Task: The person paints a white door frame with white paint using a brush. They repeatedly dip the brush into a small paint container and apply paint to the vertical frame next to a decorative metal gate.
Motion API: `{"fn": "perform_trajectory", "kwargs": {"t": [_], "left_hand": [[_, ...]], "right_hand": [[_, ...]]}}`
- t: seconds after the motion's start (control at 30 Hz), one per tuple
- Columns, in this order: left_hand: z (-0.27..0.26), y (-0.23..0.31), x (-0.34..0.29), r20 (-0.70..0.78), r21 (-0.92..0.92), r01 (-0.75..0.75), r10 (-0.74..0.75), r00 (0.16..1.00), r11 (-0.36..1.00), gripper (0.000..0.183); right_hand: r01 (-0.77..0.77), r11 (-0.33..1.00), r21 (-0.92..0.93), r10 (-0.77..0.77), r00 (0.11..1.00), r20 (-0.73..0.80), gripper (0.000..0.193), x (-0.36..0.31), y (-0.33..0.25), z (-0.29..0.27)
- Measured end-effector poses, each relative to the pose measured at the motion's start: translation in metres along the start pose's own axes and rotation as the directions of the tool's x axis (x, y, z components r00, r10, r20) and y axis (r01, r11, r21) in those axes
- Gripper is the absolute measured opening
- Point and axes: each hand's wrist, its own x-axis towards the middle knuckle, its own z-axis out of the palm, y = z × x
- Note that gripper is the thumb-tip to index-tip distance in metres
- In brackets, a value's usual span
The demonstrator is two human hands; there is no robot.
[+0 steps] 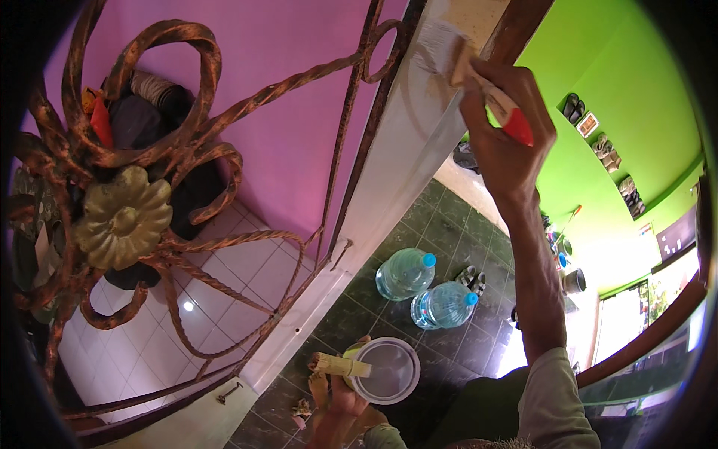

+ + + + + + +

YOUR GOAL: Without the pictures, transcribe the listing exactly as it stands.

THE COMPLETED TASK:
Task: The person paints a white door frame with white paint using a brush. They repeatedly dip the brush into a small paint container and apply paint to the vertical frame next to a decorative metal gate.
Motion API: `{"fn": "perform_trajectory", "kwargs": {"t": [_], "left_hand": [[_, ...]], "right_hand": [[_, ...]]}}`
- t: seconds after the motion's start (control at 30 Hz), one per tuple
- Columns, in this order: left_hand: z (-0.27..0.26), y (-0.23..0.31), x (-0.34..0.29), r20 (-0.70..0.78), r21 (-0.92..0.92), r01 (-0.75..0.75), r10 (-0.74..0.75), r00 (0.16..1.00), r11 (-0.36..1.00), gripper (0.000..0.183); right_hand: r01 (-0.77..0.77), r11 (-0.33..1.00), r21 (-0.92..0.93), r10 (-0.77..0.77), r00 (0.11..1.00), r20 (-0.73..0.80), gripper (0.000..0.193), x (-0.36..0.31), y (-0.33..0.25), z (-0.29..0.27)
- Measured end-effector poses, each relative to the pose measured at the motion's start: translation in metres along the start pose's own axes and rotation as the directions of the tool's x axis (x, y, z components r00, r10, r20) and y axis (r01, r11, r21) in those axes
- Gripper is the absolute measured opening
- Point and axes: each hand's wrist, its own x-axis towards the middle knuckle, its own z-axis out of the palm, y = z × x
- Note that gripper is the thumb-tip to index-tip distance in metres
- In brackets, a value's usual span
The demonstrator is two human hands; there is no robot.
[+0 steps] 

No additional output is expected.